If we had to perform a grim ranking of cancer, liver cancer would score top marks. In sixth place in terms of prevalence, the disease comes in as third deadliest. The new therapy developed in partnership between the Faculty of Pharmaceutical Sciences at the University of Geneva and the Service of Interventional Radiology at the Lausanne University Hospital (CHUV) could affect a large number of patients.

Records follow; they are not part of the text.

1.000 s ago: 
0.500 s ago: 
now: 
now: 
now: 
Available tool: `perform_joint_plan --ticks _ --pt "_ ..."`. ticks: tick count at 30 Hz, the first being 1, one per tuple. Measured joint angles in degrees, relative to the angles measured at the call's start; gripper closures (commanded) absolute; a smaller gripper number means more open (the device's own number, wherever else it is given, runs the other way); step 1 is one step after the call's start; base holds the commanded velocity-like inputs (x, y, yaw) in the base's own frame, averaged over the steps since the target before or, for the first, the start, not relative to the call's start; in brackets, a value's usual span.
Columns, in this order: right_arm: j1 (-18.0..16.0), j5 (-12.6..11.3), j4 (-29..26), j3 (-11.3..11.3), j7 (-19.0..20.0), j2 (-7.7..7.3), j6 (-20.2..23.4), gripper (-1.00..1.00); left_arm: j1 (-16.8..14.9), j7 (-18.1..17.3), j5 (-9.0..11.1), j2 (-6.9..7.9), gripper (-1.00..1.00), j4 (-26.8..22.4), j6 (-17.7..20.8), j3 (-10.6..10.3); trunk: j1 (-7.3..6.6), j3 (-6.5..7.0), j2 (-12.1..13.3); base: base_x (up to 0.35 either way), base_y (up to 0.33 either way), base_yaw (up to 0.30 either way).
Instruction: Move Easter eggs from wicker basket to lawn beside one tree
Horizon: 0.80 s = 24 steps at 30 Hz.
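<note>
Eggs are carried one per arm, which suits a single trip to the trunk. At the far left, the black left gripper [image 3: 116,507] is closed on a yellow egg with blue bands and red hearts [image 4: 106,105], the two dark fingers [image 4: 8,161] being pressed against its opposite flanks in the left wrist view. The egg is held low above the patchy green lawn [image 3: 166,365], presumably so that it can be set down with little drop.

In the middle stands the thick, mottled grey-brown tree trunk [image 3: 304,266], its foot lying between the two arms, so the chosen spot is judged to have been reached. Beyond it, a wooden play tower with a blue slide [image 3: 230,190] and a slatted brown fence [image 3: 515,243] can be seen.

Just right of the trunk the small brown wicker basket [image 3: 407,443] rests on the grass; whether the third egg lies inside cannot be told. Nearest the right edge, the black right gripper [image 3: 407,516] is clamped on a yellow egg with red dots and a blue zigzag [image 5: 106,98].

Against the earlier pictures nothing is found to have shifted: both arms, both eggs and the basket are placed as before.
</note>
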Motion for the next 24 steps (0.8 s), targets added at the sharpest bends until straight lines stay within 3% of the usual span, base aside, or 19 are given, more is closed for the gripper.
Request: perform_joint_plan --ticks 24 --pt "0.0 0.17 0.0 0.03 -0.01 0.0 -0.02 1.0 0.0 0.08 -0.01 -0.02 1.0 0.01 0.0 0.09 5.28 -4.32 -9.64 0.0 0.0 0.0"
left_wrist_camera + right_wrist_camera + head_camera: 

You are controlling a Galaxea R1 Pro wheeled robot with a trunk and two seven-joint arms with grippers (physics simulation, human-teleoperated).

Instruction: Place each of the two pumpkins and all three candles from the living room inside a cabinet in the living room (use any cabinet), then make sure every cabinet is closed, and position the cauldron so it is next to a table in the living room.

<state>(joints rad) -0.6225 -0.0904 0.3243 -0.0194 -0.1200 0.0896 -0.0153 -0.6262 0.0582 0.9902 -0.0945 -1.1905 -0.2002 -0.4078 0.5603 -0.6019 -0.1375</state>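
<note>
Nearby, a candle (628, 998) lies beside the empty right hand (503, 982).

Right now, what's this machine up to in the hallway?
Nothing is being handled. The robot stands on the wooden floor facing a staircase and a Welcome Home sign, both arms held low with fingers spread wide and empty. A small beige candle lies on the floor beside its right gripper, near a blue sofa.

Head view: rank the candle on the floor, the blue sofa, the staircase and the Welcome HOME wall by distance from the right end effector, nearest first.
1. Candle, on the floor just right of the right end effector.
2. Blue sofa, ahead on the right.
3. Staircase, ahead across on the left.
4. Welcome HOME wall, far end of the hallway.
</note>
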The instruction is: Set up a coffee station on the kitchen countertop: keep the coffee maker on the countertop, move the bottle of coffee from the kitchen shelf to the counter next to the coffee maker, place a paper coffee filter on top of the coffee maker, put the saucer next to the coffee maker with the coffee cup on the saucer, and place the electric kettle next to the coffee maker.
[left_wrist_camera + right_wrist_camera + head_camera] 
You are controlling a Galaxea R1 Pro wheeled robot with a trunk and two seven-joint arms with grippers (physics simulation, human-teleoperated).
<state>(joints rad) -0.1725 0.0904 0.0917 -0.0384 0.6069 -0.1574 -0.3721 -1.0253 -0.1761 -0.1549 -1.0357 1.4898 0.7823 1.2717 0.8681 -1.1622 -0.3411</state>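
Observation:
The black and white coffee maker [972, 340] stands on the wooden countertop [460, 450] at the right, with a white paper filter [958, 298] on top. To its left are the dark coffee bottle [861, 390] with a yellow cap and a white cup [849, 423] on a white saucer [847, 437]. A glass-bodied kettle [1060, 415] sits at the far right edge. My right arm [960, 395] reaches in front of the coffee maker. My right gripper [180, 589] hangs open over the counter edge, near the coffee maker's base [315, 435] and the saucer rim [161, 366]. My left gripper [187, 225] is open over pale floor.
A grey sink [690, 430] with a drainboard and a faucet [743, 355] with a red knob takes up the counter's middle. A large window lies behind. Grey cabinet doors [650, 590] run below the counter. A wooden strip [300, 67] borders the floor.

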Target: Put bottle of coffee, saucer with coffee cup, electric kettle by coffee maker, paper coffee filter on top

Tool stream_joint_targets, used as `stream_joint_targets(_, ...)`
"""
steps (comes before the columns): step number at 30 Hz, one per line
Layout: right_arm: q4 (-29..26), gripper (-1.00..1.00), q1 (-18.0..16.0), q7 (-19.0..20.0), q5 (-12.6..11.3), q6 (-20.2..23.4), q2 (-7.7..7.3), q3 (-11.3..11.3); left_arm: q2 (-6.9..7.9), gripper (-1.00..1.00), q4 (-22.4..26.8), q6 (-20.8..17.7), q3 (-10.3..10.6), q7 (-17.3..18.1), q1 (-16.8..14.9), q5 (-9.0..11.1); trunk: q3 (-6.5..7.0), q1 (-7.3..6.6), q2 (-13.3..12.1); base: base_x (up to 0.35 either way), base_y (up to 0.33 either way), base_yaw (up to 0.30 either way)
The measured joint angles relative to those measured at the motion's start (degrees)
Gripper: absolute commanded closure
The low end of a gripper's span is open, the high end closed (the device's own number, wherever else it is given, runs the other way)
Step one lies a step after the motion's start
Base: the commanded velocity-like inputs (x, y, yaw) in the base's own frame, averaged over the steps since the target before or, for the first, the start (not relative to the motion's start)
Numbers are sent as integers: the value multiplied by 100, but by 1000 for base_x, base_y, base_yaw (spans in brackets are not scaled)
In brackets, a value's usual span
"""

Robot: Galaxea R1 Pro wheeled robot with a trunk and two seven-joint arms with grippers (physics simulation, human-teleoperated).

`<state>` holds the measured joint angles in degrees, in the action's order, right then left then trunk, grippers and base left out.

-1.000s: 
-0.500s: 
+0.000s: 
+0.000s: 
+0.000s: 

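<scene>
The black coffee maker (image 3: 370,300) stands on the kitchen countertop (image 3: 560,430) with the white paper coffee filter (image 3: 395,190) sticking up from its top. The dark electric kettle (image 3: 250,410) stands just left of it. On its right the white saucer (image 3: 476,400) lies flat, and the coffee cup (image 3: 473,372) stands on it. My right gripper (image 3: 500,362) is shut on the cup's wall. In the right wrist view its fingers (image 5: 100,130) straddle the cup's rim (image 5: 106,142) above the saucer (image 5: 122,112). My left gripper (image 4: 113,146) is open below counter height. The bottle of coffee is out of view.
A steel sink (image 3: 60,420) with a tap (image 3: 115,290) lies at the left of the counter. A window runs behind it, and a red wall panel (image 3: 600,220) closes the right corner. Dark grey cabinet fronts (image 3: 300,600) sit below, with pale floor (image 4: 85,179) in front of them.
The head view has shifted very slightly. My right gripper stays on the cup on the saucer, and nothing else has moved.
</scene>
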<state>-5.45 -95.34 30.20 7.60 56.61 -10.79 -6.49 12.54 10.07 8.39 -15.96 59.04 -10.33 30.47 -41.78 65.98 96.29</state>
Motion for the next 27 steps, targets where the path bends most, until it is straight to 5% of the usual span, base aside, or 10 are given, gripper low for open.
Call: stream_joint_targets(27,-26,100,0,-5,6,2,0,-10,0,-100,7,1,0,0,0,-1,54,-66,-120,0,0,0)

The idea is simple, starving liver tumours to death. This forced regimen works on two fronts. First, embolisation spheres stop blood flow to diseased cells by blocking the capillary arteries in the liver. Then the beads release an anti-angiogenic agent to prevent the development of new blood vessels. This method is both more targeted and more effective than current forms of chemotherapy. “All the preclinical toxicity and efficacy tests were conducted successfully. Now we’re moving into the clinical phase,” says Professor Alban Denys, chief of the Department of Interventional Radiology at CHUV.

As proof of the new therapy’s potential even at this early development stage, the patent filed with the support of PACTT, the technology transfer office at CHUV, has been licensed to the British pharmaceutical group BTG. Professor Denys and his research team (Pierre Bize from CHUV and Katrin Fuchs, Olivier Jordan and Professor Gerrit Borchard from the University of Geneva) have received the CIRSE Award of Excellence and Innovation in Interventional Radiology and the 2014 JVIR Editor’s award for Outstanding Laboratory Investigation for their achievements.

“This kind of recognition is rare in a researcher’s life,” Alban Denys says. Years and years of research separate the idea from the new drug. In between, the patent, administrative procedures and partnerships within the pharmaceutical industry are the compulsory but essential steps towards pushing the bounds of research further.”